How to map unique groups to ids without looping-CodePudding

Suppose the following numpy array

>>> z = np.zeros(3, dtype={'names': ("id", "dim1", "cnt1"), 'formats': ('i8', 'S3', 'u8')})
>>> z
array([(0, '', 0L), (0, '', 0L), (0, '', 0L)],
      dtype=[('id', '<i8'), ('dim1', 'S3'), ('cnt1', '<u8')])
>>> z["dim1"] = ["foo", "foo", "bar"]
>>>
>>>
>>> z["cnt1"] = [1,2,3]
>>> z
array([(0, 'foo', 1L), (0, 'foo', 2L), (0, 'bar', 3L)],
      dtype=[('id', '<i8'), ('dim1', 'S3'), ('cnt1', '<u8')])

And I want to map each unique dim1 to an id. One way to do it with a for loop on unique dim1 values is the following:

>>> unique_groups = np.unique(z["dim1"])
>>> groups = z["dim1"]
>>> for idx, ug in enumerate(unique_groups):
...     z["id"][ug == groups] = idx
...
>>> z
array([(1, 'foo', 1L), (1, 'foo', 2L), (0, 'bar', 3L)],
      dtype=[('id', '<i8'), ('dim1', 'S3'), ('cnt1', '<u8')])
>>>

I was wondering if there is way to do it without a for loop, with a vector operation instead.

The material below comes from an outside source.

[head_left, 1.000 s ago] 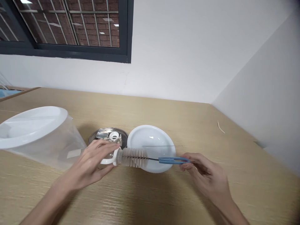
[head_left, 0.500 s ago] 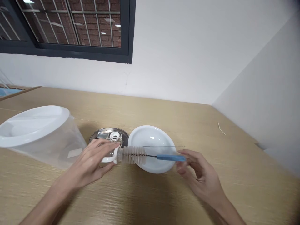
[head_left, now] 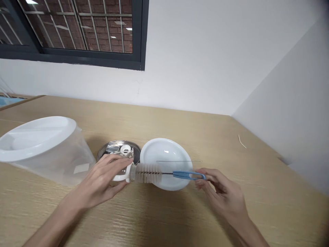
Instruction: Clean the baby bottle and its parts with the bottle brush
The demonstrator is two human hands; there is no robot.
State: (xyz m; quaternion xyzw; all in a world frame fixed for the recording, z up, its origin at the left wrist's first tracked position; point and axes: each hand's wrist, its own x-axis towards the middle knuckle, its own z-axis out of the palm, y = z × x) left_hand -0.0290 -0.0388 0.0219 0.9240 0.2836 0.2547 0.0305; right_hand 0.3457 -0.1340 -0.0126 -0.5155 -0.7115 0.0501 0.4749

I tried to perform it with vectorizing a function like shown below

>>> def map_column(key):
...     return m[key]
...
>>> m
{'foo': 1, 'bar': 0}
>>> f = np.vectorize(map_column, otypes=[str])
>>> f(z["dim1"])
array(['1', '1', '0'],
      dtype='|S1')

Is any other more efficient way to do it ? And between the 2 ways which is considered to be better performance wise ?

CodePudding user response：

You can use .searchsorted():

In [2]: unique_groups = np.unique(z["dim1"])

In [3]: z["id"] = unique_groups.searchsorted(z["dim1"])

In [4]: z
Out[4]:
array([(1, b'foo', 1), (1, b'foo', 2), (0, b'bar', 3)],
      dtype=[('id', '<i8'), ('dim1', 'S3'), ('cnt1', '<u8')])

Not sure about performance, but probably not much better.